そのような誤解を受けていたとは気付かなかった。
だが、そう受け取られても仕方の無いことを、私はしでかした。
「ユリアをロートリンゲン家に迎え入れたい。だから、こうして説得に来ました」
すると、オスカー・コルネリウスは表情を緩め、御無礼を失礼しました、と告げ頭を下げる。それから顔を上げて言った。
「閣下の御言葉を聞いて安心しました。ユリアは今、自宅に居ます」
「自宅に……。そうですか」
「フォン・シェリング家から再三に亘り、閣下と別れるよう此方に電話が来たため、ユリアは仕事を休んでいるのです」
「……すみません……」
そのような事態になっているとは思わなかった。もっと早く此処に来れば良かった……!
「自宅は此処から少し距離があります。車を呼びますので、少々お待ち下さい」
「いいえ。歩いて行きます」
「30分程かかりますよ?」
大丈夫だと告げると、彼は地図を書いた紙を手渡してくれた。
ハンブルク美術館から自宅に行くまで、オスカー・コルネリウスの言っていた通り、30分かかった。確か、ユリアも毎日歩いて通っていると言っていた。道端に季節折々の花が咲くのだと話していた。

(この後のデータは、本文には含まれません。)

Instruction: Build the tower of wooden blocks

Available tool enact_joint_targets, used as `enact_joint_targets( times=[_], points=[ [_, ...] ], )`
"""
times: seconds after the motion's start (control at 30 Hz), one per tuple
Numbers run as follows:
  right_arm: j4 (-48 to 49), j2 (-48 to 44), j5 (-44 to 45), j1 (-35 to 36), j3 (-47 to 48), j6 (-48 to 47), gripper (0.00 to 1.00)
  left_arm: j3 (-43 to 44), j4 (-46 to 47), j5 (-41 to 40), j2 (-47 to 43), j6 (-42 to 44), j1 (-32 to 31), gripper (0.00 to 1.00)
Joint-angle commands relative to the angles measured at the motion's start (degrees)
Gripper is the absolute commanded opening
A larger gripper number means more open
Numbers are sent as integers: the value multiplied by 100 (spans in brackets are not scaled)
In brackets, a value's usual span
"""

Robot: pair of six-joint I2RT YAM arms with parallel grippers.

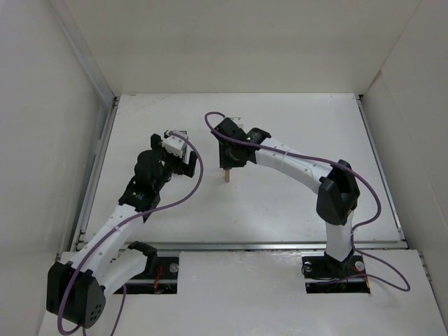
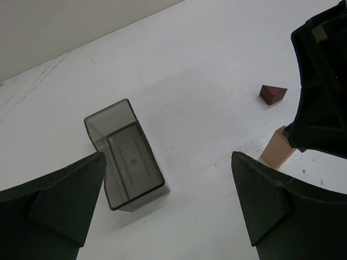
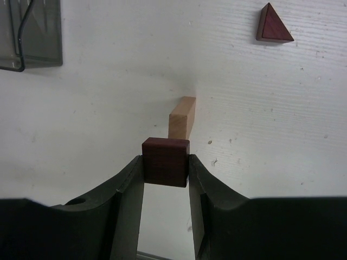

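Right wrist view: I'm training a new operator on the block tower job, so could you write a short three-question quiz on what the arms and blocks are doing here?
1. True or false: the right gripper is shut on the dark reddish-brown cube.
2. Choose one. The tan block is: A lying flat; B standing upright; C leaning on the cube.
3. Fill in: the loose dark piece on the table is ___-shaped.
Key: 1 true; 2 B; 3 triangle.
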Motion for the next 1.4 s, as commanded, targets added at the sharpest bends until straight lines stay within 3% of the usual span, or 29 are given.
enact_joint_targets(
  times=[0.0, 1.37],
  points=[
    [68, -96, 191, 47, -77, 243, 0, -86, 358, 30, -154, -102, 16, 100],
    [385, 238, -143, -111, -16, 190, 0, -139, 305, 83, -206, 3, 16, 100]
  ],
)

今は冬だったから、花の姿は見えず、影にはうっすらと雪が積もっている。
コルネリウス家は住宅街の一角にあった。地図をもう一度確認してから、呼び鈴を鳴らそうとしたところ、庭先から声が聞こえて来た。ディモ、あまり跳ねては駄目よ――と。この声はユリアの声だ。ワン、という犬の鳴き声も聞こえる。
真っ白い大きな犬が此方に向かって駆けてくる。ディモ、とユリアの声がまた聞こえた。そして、ユリアの姿が見えてくる。
ユリアは俺を見て、立ち尽くした。